===== RAW DATA =====

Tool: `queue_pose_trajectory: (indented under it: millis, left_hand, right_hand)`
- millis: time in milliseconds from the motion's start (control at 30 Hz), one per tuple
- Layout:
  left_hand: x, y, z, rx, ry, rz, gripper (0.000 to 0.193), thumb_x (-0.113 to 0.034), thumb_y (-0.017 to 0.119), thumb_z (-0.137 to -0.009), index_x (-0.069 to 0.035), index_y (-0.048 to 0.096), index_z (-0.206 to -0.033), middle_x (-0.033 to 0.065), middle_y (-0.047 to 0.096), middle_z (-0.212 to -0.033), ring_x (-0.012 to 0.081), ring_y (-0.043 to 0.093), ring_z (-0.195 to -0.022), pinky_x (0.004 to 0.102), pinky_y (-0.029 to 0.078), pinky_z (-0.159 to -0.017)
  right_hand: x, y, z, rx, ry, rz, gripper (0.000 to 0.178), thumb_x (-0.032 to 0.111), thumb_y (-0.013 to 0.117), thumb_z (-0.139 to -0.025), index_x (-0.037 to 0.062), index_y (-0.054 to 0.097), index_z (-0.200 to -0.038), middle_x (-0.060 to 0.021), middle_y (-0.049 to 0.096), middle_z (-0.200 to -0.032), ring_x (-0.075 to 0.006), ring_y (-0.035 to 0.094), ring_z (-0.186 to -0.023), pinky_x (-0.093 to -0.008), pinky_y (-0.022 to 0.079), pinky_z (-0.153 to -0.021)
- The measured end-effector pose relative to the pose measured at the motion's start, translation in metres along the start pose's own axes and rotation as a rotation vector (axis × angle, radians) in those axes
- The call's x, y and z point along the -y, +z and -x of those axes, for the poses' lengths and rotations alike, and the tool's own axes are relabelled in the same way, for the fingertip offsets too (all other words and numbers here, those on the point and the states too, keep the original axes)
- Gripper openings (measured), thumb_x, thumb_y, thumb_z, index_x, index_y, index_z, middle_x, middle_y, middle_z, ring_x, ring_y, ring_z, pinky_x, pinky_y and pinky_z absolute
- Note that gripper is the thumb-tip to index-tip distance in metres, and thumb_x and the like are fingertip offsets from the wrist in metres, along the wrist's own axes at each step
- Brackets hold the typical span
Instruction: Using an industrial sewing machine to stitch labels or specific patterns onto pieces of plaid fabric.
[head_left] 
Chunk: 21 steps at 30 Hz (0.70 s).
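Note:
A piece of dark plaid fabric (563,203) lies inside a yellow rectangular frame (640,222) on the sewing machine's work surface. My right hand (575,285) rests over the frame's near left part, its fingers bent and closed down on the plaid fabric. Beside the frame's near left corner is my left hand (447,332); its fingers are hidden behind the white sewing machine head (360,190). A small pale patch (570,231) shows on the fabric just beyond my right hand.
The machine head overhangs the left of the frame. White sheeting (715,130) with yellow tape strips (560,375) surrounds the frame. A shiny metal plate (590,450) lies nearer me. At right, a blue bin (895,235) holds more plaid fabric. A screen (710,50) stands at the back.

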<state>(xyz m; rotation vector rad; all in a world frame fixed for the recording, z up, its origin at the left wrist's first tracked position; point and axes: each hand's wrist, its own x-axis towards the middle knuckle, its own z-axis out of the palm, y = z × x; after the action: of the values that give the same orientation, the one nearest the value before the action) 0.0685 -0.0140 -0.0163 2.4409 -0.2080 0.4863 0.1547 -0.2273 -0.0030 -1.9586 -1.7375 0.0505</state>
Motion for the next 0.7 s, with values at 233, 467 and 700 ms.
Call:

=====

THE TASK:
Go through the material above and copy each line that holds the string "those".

SOLUTION TO THE EXERCISE:
- The measured end-effector pose relative to the pose measured at the motion's start, translation in metres along the start pose's own axes and rotation as a rotation vector (axis × angle, radians) in those axes
- The call's x, y and z point along the -y, +z and -x of those axes, for the poses' lengths and rotations alike, and the tool's own axes are relabelled in the same way, for the fingertip offsets too (all other words and numbers here, those on the point and the states too, keep the original axes)

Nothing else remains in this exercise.